Aspek pertama adalah memiliki makna dalam hidup (meaning of life). Para
subjek mulai menemukan makna baru setelah dinyatakan positif HIV/AIDS
dimana mereka mulai merasa lebih dekat dengan Tuhan dan memahami HIV
secara mendalam. Proses mencari makna baru dalam kehidupan merupakan
proses yang unik dan bukan suatu hal yang mudah karena akan menimbulkan
stress, rasa marah, menyesal dan perasaan bersalah (Collein, 2010). Hal ini sesuai
dengan pernyataan ketiga subjek yang mulai menemukan makna hidup setelah
dinyatakan positif HIV. Ketiga subjek menemukan makna hidup setelah
mendapatkan dukungan dari keluarga dan teman-teman. Perubahan rohani yang
dirasakan ketiga subjek setelah menjadi ODHA merupakan salah satu aspek yang
membuat kehidupan mereka menjadi lebih bermakna.
Menurut Fryback dan Reinert (dalam Hati, 2008), spiritualitas merupakan
perjalanan pribadi seseorang untuk menemukan makna dan tujuan hidup. Secara
umum, makna hidup menurut para subjek adalah dengan menjalankan kehidupan
8
yang telah terjadi pada dirinya saat ini. Hal ini sesuai dengan pernyataan S1 yang
telah memiliki kehidupan lebih baik dari sebelumnya. S1 telah memiliki rumah
dan kendaraan sendiri dengan uang yang dihasilkan dengan bekerja sebagai
karyawan hotel di BA. S2 juga memiliki tujuan hidup seperti menikah dan
membangun usaha sendiri. Selain itu S2 juga ingin membantu kedua adiknya agar
dapat mandiri dan menjadi orang yang berhasil. S2 berharap calon istrinya nanti
mau menerima dirinya dan kedua adik-adiknya. Hal ini sesuai dengan pendapat
Elkins (dalam Hati, 2008) yang menyatakan bahwa tujuan hidup dapat mengarah
kepada suatu kondisi ideal yang harus dicapai oleh seseorang.

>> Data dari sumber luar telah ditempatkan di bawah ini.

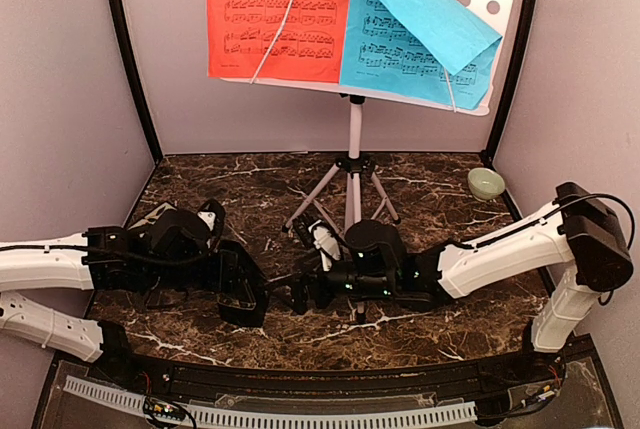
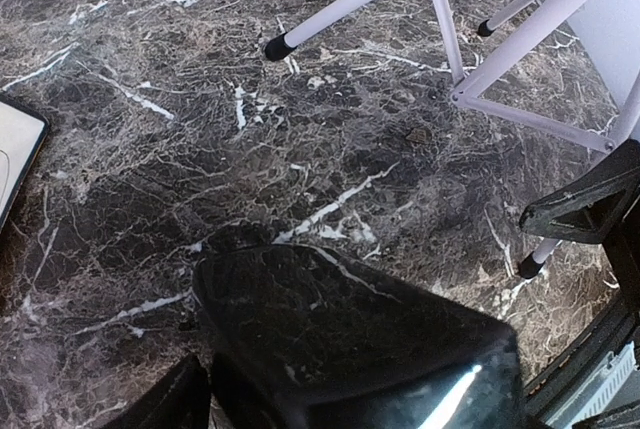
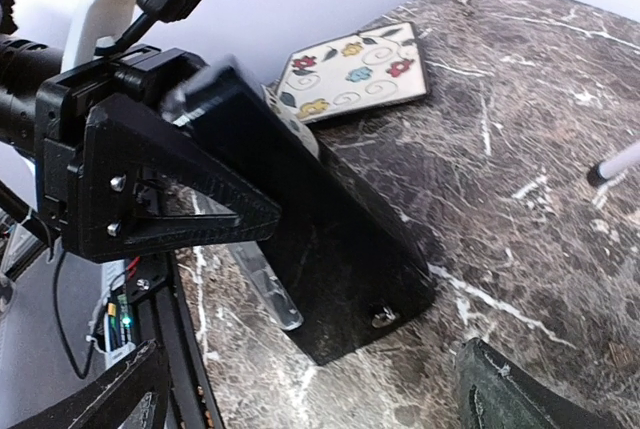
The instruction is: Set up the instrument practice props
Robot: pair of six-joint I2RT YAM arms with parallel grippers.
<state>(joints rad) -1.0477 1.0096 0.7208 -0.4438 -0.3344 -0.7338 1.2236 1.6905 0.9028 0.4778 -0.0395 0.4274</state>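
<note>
The music stand (image 1: 355,134) is up on its tripod legs near the middle of the tabletop (image 1: 440,319), towards the back edge. A red sheet (image 1: 275,14) and a blue sheet (image 1: 400,54) lie side by side on it. The blue one's top corner flops forward over itself, so it looks to need smoothing.

The metronome (image 3: 350,259) seems to be the job in hand. It sits near the front edge, left of the stand's legs, between the fingers of the left gripper (image 1: 232,284). Whether they actually pinch it I cannot tell. The right gripper (image 1: 300,294) hangs just beside it, fingers spread wide and holding nothing.

The one container, a small green bowl (image 1: 486,183), stands by the right edge near the back corner, with nothing visible in it. A floral tile (image 3: 355,71) lies by the left edge.
</note>
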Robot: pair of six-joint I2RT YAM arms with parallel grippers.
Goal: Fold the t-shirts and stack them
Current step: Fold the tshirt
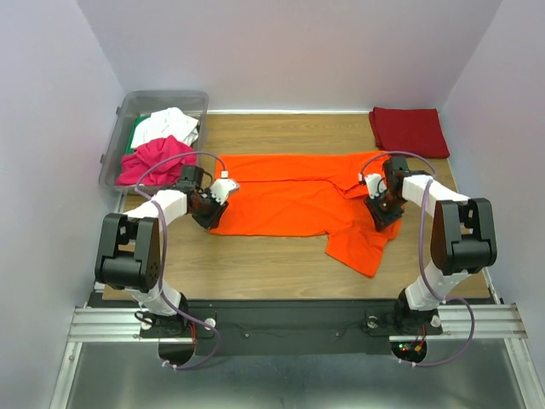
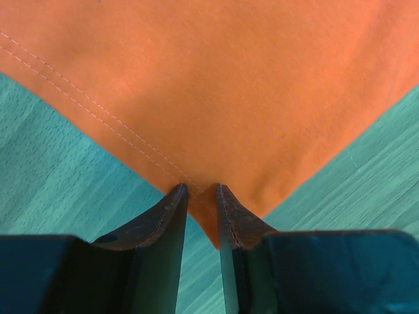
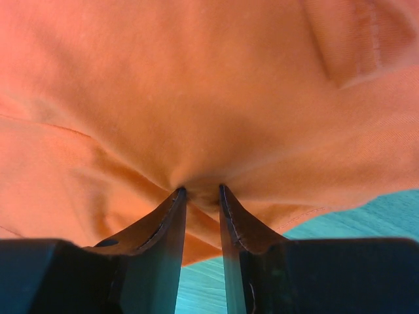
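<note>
Robot lab test cell, not a home: wooden bench point(image 1: 255, 260) boxed in by plain white panels point(image 1: 289, 51), left arm point(image 1: 136, 247) and right arm point(image 1: 456, 239) bolted to an aluminium extrusion rail point(image 1: 102, 320) at the near edge.

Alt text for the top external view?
Grippers pinch an orange shirt spread on the table: left gripper at its left corner, right gripper near its right end. A folded dark red shirt lies far right; a bin far left holds magenta, white and green shirts.
</note>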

Spiritualitas pada
seseorang harus memiliki komitmen untuk menjadi manusia yang lebih baik dan
dapat menjalankan potensi positif yang ada didalam diri pada segala aspek
kehidupan demi tercapainya komitmen tersebut.
Perubahan fisik, psikis dan rohani yang dirasakan oleh ketiga subjek juga
menjadi salah satu faktor dalam menemukan dan memiliki makna didalam hidup.

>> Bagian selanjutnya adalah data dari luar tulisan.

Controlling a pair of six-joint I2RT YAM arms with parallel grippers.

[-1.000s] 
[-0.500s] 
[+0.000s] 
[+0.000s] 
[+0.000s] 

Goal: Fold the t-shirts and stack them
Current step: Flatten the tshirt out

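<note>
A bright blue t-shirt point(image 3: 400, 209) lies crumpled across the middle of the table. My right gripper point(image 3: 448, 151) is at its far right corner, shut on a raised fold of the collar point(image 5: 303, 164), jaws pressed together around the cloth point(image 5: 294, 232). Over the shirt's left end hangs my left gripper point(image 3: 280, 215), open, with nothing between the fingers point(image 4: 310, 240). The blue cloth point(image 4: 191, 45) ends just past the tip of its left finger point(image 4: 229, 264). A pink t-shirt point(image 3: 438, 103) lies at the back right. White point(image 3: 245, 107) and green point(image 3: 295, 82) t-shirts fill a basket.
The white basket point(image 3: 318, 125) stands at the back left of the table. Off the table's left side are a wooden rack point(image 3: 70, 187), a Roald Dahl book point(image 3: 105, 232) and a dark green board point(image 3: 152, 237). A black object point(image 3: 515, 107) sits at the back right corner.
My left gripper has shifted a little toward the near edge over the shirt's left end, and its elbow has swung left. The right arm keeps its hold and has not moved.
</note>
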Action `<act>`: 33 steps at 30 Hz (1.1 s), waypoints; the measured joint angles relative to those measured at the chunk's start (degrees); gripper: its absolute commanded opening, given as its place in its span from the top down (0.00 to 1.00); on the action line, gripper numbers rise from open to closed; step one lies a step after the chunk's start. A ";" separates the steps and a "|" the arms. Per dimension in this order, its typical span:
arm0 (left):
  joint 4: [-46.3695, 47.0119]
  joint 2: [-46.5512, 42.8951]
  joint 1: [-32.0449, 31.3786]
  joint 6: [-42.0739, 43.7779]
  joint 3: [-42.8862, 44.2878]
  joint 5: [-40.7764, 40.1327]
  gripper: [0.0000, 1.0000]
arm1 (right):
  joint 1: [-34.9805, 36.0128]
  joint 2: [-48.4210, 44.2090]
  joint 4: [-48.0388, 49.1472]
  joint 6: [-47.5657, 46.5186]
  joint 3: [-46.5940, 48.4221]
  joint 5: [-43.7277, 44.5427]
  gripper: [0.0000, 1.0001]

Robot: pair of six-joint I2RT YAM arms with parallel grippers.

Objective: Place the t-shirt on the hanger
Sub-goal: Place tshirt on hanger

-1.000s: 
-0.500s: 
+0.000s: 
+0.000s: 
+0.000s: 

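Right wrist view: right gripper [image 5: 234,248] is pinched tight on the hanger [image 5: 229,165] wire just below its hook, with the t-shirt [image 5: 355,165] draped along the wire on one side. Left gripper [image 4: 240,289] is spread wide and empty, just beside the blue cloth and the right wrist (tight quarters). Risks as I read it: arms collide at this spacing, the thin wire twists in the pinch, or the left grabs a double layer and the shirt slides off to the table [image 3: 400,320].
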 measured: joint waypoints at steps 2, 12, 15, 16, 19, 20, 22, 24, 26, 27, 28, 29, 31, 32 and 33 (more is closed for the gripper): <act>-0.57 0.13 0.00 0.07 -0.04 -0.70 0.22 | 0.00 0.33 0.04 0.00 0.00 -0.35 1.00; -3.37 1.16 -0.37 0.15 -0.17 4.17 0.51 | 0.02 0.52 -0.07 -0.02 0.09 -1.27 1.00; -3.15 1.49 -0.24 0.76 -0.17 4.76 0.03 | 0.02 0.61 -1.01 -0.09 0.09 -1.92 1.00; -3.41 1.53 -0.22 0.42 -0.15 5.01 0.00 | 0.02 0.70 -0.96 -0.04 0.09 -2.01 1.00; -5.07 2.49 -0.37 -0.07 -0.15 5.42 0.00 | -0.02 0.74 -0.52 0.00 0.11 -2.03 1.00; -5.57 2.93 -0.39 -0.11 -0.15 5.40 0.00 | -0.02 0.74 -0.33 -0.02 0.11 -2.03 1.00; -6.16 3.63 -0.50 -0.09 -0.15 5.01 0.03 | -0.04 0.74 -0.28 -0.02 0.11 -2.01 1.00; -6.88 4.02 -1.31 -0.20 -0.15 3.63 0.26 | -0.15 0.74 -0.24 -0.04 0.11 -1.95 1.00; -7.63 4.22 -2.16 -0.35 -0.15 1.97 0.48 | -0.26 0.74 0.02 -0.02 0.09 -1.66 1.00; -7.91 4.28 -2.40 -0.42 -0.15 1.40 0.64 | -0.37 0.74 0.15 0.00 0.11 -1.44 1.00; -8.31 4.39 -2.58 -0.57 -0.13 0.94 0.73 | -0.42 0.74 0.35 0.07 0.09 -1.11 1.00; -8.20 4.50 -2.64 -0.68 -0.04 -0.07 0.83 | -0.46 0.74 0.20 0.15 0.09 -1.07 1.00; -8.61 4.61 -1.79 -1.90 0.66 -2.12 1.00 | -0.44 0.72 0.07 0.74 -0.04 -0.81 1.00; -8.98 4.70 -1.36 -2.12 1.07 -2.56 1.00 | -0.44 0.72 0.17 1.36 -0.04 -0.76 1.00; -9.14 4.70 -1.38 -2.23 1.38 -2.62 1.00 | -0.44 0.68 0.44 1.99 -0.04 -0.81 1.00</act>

Seperti yang diungkapkan oleh S1 dan S3 bahwa mereka mengalami perubahan
secara fisik, psikis dan rohani setelah menjadi ODHA. S1 mengungkapkan bahwa
dirinya menjadi lebih bahagia setelah mendekatkan diri dengan Allah SWT seperti
berdoa dan membaca Al-Qur’an serta mengubah pola hidup menjadi lebih teratur.
Selain itu S1 juga memiliki keinginan untuk mengikuti pengajian agar ilmu agama
yang dimilikinya lebih kuat. Lain halnya dengan S2 yang tidak merasakan
perubahan spiritual dalam beribadah. S2 menceritakan bahwa dirinya
melaksanakan ibadah tergantung dengan apa yang dirasakannya saat itu. S3 juga
mulai menemukan makna hidup setelah menjalani masa-masa keterpurukan dan
penolakan sehingga S3 berusaha kembali dekat dengan Allah SWT. S3 mulai
menata kehidupan setelah mendapatkan dukungan dari keluarga. Perhatian dan
kasih sayang yang diberikan oleh ibu mertua juga membuat S3 menjadi lebih
kuat. S3 mengungkapkan bahwa kondisi yang saat ini terjadi pada dirinya adalah
sebagai salah satu bentuk kasih sayang Allah SWT kepada dirinya agar dapat
membantu orang lain yang mengalami hal yang sama dengan dirinya. Hal ini
sejalan dengan penelitian Ironson, Stuetzle dan Fletcher (2006) yang mengatakan
bahwa 45% partisipannya menunjukkan peningkatan spiritualitas setelah
didiagnosa HIV, 42% tetap sama dan 13% mengalami penurunan spiritualitas.
9
Collein (2010) dalam penelitiannya juga mengungkapkan bahwa ada peningkatan
spiritualitas yang dialami oleh ODHA setelah didiagnosa positif HIV.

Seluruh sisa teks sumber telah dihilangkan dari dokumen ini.